Task:
Below this line is a listing that includes pictures. Copy exactly, and only, the lines from the one containing "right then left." through the one containing "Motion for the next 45"; the pictures do not go in the copy.

The data:

>>

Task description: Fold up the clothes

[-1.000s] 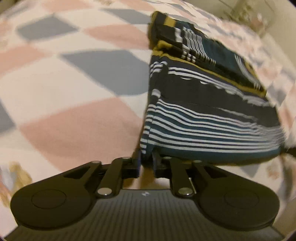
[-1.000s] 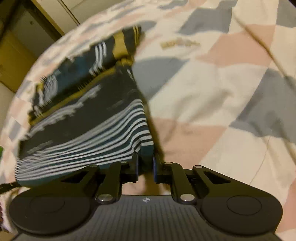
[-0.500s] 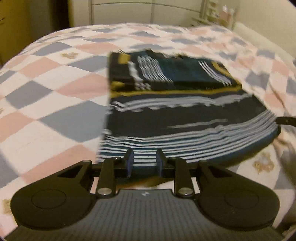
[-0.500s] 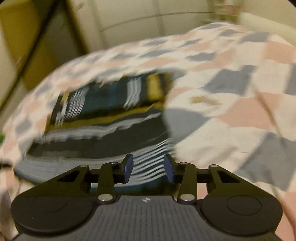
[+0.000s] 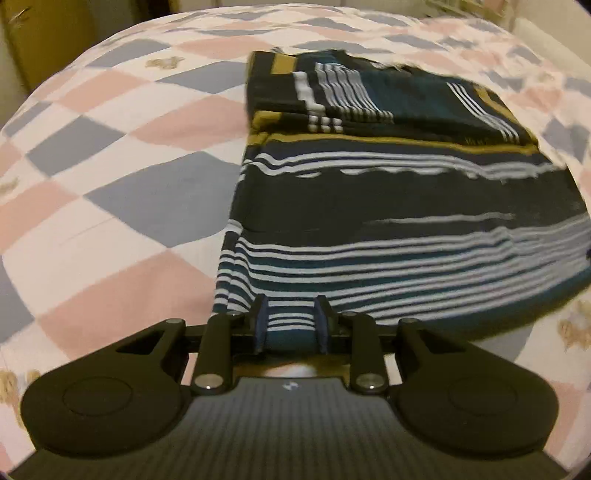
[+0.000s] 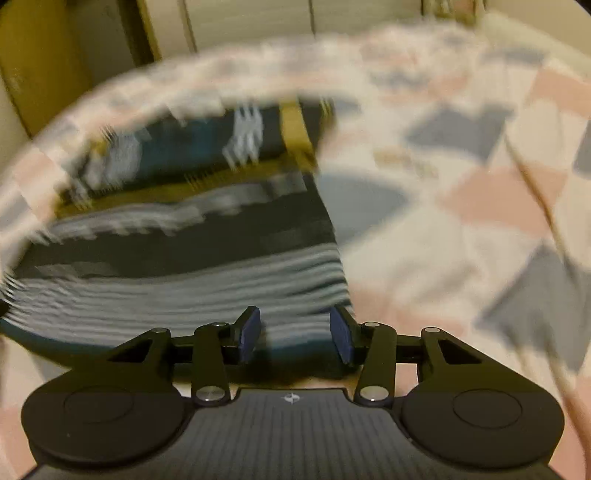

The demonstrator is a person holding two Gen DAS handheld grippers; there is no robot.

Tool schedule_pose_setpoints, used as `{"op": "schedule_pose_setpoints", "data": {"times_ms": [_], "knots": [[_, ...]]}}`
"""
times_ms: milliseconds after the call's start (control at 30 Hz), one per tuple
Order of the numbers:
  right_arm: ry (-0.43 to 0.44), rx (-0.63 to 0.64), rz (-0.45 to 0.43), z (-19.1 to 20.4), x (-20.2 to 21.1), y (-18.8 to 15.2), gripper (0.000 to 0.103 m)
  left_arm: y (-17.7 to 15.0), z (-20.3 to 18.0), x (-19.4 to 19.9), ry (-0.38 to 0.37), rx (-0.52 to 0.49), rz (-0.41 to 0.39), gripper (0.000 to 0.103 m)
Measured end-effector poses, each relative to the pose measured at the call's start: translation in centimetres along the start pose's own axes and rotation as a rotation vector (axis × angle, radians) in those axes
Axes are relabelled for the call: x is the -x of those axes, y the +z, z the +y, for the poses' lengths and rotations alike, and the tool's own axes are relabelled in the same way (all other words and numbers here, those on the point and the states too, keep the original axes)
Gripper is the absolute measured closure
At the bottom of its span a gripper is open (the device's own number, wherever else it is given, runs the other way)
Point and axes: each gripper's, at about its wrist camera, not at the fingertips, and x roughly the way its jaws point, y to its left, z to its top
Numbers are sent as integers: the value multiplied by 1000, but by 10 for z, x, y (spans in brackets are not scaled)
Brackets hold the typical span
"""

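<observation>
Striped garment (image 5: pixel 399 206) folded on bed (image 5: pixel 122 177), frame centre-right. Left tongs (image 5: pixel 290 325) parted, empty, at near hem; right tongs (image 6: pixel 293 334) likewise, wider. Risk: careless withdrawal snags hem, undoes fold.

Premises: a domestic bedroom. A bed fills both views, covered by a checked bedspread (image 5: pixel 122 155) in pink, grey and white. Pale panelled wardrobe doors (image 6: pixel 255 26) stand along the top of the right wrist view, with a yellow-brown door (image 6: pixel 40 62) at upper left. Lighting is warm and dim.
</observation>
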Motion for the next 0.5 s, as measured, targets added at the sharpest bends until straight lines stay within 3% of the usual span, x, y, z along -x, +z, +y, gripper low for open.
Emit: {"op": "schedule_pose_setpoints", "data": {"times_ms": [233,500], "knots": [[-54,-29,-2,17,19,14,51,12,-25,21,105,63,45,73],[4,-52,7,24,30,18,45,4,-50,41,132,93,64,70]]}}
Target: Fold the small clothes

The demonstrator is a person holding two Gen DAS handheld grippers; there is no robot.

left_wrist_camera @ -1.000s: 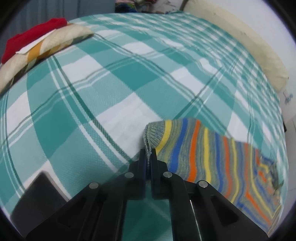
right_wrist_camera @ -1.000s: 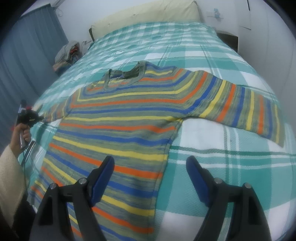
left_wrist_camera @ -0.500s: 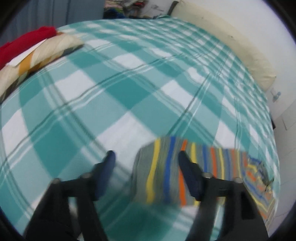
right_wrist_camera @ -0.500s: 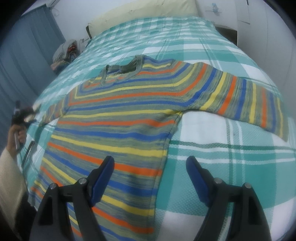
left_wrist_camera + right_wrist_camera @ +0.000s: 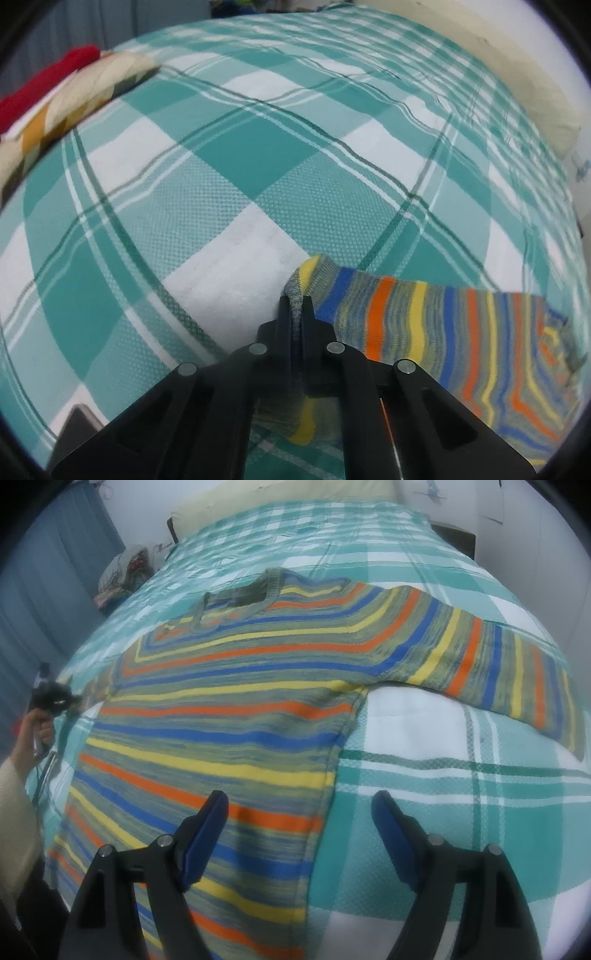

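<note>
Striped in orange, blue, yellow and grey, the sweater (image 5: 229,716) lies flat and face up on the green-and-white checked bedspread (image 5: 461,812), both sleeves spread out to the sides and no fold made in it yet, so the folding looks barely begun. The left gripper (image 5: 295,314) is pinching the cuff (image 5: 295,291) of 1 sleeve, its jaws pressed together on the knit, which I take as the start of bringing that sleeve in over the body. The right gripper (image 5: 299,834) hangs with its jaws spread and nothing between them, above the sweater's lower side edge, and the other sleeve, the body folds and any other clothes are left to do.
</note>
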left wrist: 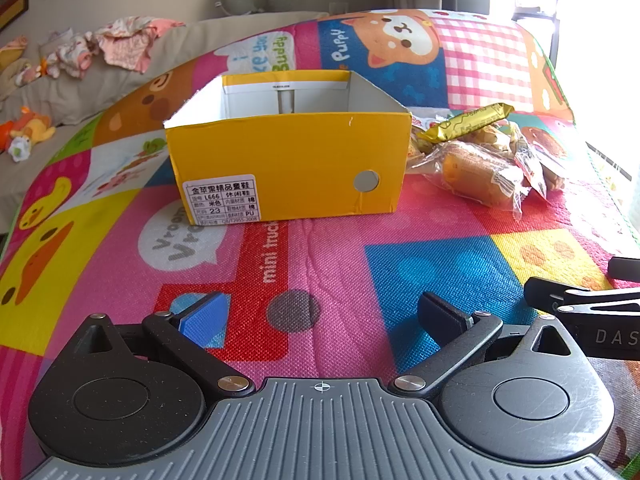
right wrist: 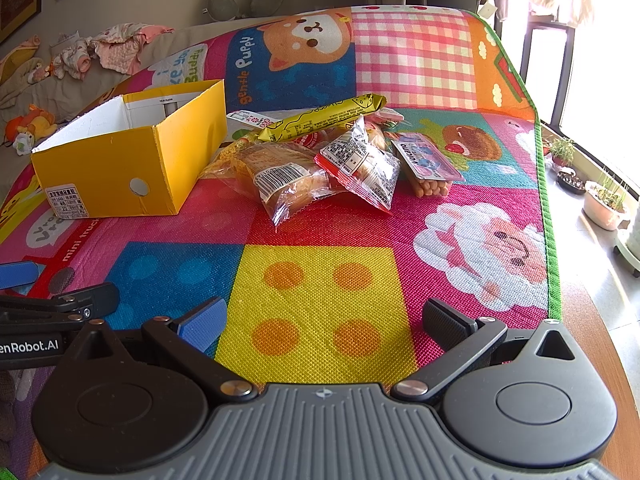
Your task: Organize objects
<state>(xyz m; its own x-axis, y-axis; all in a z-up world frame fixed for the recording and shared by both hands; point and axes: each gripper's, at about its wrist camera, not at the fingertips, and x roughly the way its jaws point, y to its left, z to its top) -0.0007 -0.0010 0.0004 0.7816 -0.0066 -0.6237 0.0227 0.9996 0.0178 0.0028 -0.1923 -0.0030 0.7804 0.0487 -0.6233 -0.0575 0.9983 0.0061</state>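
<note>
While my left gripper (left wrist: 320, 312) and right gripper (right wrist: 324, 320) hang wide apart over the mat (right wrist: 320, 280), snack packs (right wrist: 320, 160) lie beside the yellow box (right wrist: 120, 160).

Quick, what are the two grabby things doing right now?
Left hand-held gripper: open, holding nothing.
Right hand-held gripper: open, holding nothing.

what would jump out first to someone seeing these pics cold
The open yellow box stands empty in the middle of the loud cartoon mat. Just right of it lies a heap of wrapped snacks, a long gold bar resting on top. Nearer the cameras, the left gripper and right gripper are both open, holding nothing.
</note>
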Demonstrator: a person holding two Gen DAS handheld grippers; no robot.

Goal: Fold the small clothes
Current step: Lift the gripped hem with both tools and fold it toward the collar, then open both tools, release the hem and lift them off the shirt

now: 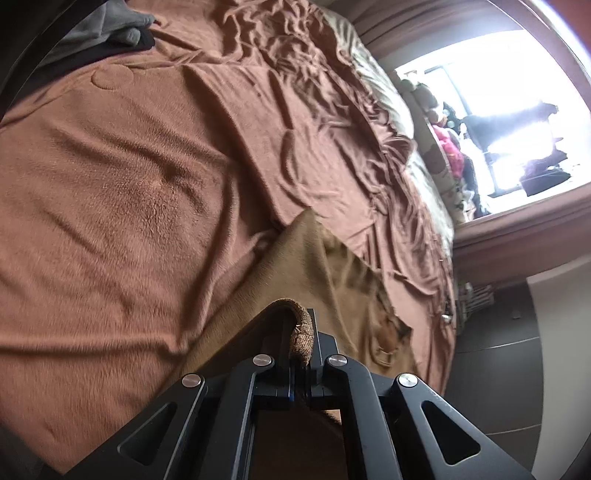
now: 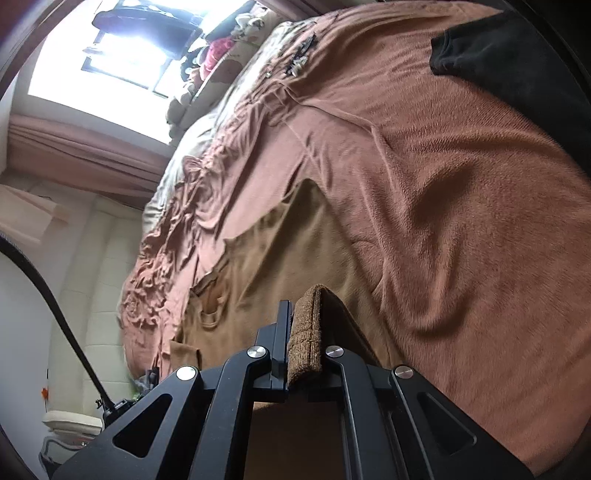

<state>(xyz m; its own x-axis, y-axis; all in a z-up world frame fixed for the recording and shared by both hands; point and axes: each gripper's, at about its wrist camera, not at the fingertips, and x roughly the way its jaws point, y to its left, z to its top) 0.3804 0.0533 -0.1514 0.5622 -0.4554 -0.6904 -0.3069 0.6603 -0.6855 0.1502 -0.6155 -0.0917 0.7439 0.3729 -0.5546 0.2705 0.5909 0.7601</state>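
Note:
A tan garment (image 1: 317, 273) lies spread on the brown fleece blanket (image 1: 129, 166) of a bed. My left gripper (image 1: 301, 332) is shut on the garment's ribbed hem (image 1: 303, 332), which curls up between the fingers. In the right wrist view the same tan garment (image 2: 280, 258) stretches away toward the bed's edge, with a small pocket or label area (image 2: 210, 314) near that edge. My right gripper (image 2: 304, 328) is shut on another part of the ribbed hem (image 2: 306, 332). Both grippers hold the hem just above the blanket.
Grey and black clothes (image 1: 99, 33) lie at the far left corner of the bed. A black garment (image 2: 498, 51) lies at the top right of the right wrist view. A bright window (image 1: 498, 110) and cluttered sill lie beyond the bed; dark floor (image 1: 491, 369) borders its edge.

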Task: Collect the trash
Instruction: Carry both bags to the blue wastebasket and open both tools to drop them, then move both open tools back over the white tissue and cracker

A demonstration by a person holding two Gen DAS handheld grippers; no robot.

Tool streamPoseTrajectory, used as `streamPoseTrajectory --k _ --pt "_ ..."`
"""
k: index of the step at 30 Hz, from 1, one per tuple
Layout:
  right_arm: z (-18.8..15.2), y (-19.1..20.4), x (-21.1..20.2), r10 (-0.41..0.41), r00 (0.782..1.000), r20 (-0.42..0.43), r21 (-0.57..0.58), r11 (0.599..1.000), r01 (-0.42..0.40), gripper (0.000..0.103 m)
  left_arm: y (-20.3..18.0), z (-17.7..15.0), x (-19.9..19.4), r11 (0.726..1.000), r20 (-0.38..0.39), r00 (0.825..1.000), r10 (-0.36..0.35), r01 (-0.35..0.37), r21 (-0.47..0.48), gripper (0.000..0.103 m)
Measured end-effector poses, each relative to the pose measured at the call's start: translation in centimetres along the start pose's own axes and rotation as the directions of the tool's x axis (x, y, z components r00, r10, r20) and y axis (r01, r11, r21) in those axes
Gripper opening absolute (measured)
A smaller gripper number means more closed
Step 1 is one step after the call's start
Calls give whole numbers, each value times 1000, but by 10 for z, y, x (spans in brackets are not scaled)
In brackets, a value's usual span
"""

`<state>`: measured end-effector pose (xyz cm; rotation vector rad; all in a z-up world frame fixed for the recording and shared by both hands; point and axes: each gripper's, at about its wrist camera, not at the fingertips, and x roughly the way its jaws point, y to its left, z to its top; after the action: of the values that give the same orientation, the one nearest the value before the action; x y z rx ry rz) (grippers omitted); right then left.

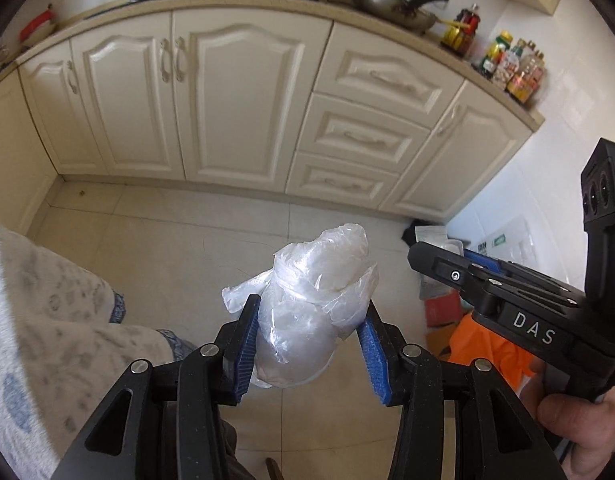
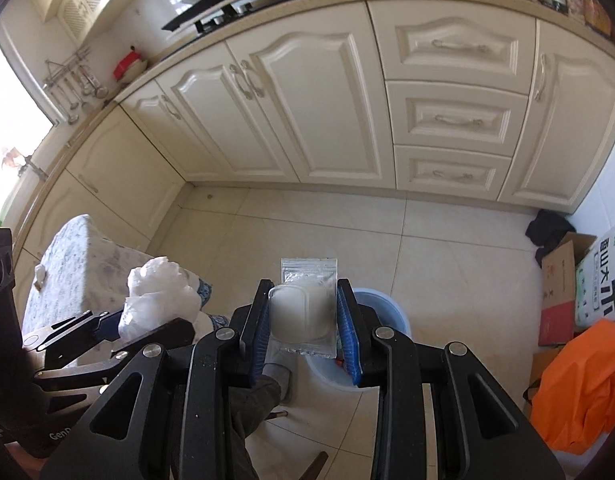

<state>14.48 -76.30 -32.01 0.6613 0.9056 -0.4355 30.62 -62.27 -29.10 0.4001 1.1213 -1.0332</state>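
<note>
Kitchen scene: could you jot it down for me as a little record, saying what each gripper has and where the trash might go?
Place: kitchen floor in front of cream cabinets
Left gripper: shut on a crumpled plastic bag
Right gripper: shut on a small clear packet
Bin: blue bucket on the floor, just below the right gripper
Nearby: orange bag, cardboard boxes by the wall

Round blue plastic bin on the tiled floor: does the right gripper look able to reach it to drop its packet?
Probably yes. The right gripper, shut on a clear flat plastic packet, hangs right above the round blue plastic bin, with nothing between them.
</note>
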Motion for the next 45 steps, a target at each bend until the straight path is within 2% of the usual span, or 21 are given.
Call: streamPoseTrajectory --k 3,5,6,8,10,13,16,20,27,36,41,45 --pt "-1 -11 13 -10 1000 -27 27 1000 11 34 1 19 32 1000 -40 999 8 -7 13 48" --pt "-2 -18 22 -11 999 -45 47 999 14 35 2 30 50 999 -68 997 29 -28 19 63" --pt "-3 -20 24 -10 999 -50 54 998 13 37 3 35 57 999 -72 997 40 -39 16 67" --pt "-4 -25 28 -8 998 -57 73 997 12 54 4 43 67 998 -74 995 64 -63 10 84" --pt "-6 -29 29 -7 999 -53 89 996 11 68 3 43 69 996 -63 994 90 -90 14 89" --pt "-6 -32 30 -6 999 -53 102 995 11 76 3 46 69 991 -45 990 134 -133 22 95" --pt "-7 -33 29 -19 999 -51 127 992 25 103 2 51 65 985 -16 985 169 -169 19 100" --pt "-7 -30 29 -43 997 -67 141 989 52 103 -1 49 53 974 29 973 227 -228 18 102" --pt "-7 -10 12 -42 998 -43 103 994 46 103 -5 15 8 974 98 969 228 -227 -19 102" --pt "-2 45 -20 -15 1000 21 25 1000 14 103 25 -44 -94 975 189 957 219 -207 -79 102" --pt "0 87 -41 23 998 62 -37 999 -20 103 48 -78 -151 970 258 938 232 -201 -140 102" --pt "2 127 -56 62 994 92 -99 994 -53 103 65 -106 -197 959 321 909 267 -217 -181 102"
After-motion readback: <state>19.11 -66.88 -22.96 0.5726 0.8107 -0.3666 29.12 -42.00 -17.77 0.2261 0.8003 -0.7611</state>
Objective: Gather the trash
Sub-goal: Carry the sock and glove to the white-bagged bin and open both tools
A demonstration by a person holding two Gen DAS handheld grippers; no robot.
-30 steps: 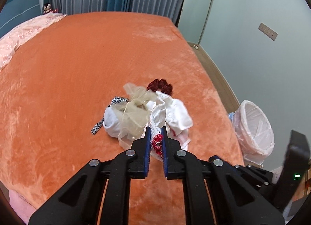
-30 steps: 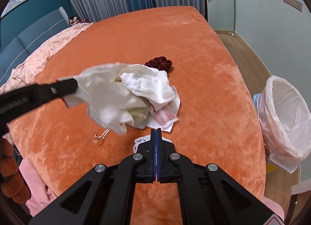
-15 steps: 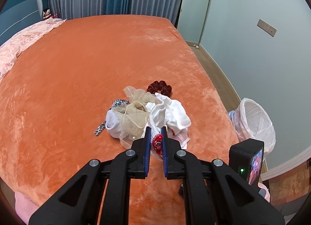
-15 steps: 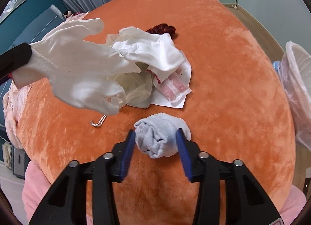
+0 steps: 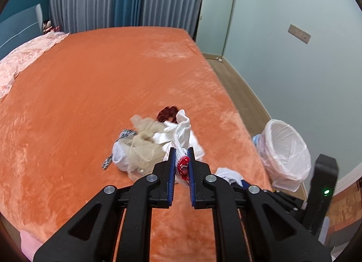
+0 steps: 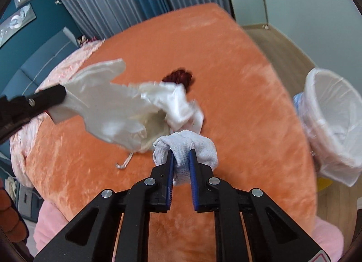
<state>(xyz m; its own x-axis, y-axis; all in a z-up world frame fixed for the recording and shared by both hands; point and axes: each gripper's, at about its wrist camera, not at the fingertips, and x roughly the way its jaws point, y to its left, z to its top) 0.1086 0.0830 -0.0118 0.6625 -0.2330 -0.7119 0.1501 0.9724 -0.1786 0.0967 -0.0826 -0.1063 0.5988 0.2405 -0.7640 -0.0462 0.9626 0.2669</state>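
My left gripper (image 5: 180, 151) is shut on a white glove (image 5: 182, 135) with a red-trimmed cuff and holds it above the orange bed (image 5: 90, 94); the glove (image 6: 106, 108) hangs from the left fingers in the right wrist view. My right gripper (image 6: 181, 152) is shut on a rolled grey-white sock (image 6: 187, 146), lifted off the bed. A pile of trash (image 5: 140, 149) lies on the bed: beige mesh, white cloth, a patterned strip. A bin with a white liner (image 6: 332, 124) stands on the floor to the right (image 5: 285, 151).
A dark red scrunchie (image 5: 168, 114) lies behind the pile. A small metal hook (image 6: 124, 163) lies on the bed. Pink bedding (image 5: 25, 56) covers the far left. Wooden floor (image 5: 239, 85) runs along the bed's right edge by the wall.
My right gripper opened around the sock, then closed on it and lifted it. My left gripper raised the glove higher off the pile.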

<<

Response to the exercise:
`<state>`: measured end-effector pose (xyz cm; rotation vector rad; all in a z-up world frame fixed for the recording and shared by both hands; point and axes: each gripper's, at about its wrist camera, not at the fingertips, and x roughly the way its jaws point, y to its left, z to its top; after the action: of the values that give the same orientation, the one nearest the value before the action; x y z rx ry rz) (grippers omitted); right then left.


<state>14.48 -76.30 -32.01 0.6613 0.9056 -0.4355 30.62 -62.27 -29.10 0.4001 1.1213 -1.0332</state>
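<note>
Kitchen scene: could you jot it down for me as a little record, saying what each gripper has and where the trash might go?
Place: kitchen floor in front of cream cabinets
Left gripper: shut on a crumpled plastic bag
Right gripper: shut on a small clear packet
Bin: blue bucket on the floor, just below the right gripper
Nearby: orange bag, cardboard boxes by the wall

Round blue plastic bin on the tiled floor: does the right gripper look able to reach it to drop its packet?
Probably yes. The right gripper, shut on a clear flat plastic packet, hangs right above the round blue plastic bin, with nothing between them.
</note>
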Motion for the next 45 steps, a target at each bend until the straight path is within 2% of the usual span, or 21 are given.

Nothing further is required by the exercise.